- **About this exercise**:
The exact lines from the start of the material below through the line holding "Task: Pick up" are the answer; return those, pictures excluded.

- **Raw data**:

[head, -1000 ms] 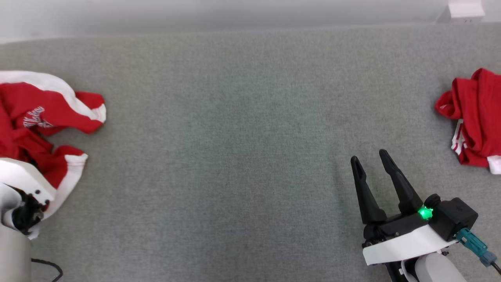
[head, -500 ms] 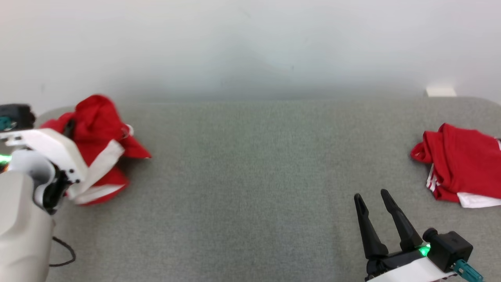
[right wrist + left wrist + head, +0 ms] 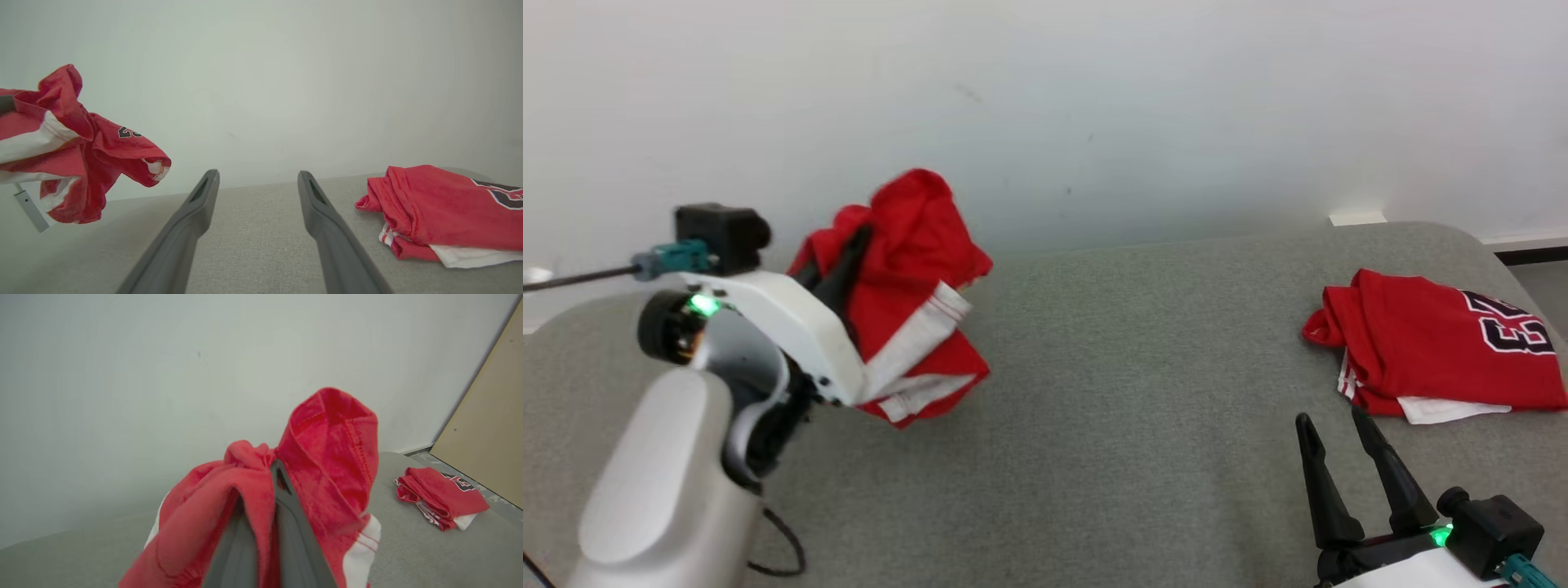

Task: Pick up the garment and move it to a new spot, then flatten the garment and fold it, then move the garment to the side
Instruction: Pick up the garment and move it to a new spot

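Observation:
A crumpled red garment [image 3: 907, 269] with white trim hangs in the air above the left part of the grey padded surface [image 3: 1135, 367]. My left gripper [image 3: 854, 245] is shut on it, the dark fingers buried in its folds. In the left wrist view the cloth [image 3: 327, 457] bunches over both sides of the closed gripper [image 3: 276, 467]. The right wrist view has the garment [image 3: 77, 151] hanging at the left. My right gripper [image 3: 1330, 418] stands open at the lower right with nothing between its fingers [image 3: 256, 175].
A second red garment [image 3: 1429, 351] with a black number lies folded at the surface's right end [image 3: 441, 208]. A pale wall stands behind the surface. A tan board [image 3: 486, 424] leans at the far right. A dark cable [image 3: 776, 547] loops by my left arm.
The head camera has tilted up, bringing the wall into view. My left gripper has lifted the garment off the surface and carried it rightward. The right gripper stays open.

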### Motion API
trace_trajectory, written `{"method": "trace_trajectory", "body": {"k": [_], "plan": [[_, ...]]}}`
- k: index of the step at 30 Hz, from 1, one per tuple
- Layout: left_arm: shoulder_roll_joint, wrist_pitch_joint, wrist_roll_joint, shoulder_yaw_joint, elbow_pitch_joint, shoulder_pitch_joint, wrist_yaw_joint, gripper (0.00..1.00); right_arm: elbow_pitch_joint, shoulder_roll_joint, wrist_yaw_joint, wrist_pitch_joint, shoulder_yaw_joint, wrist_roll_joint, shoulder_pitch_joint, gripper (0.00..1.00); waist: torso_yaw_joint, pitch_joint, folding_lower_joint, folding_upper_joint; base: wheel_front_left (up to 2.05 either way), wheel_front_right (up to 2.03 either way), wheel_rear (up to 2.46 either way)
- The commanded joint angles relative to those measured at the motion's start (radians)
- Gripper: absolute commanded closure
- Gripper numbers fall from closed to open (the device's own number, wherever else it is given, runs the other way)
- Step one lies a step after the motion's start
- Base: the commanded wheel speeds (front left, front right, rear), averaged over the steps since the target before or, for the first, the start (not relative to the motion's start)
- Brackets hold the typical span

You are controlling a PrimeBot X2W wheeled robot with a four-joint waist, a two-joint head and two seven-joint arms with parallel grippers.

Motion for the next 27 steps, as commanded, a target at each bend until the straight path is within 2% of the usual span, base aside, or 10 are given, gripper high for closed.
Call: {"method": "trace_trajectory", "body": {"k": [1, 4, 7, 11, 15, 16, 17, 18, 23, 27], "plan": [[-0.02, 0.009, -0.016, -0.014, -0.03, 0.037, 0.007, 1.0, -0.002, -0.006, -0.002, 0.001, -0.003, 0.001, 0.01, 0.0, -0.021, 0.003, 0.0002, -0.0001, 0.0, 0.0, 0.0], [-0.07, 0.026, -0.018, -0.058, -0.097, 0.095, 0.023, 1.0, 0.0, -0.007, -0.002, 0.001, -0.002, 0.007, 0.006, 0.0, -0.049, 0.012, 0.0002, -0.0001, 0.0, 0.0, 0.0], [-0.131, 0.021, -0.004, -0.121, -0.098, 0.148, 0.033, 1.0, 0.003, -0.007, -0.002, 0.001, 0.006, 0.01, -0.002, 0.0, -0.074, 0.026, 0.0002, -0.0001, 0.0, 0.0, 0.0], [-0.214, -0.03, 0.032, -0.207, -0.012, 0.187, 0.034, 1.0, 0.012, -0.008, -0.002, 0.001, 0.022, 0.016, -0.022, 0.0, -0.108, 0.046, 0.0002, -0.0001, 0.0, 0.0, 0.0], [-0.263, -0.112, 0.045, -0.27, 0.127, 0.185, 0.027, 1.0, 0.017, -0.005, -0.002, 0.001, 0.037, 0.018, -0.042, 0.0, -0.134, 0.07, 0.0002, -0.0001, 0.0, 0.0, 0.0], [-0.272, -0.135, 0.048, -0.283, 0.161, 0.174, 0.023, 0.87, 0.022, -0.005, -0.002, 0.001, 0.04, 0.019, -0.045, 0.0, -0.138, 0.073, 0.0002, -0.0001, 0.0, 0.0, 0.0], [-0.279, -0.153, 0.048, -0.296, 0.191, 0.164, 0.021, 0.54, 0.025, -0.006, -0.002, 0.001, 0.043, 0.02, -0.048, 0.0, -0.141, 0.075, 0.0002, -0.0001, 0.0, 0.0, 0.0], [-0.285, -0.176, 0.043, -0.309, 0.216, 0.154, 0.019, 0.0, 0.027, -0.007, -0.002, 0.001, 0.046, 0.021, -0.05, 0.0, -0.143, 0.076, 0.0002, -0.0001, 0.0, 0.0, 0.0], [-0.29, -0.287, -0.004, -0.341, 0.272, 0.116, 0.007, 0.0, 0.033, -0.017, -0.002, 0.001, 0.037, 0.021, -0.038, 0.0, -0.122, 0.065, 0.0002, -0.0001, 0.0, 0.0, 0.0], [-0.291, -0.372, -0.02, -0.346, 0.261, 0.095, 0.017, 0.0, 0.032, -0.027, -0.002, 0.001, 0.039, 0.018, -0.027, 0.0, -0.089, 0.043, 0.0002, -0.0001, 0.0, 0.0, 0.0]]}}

- **Response to this exercise**:
[head, -1000 ms] 
[head, -500 ms] 
[right wrist + left wrist + head, +0 ms] 

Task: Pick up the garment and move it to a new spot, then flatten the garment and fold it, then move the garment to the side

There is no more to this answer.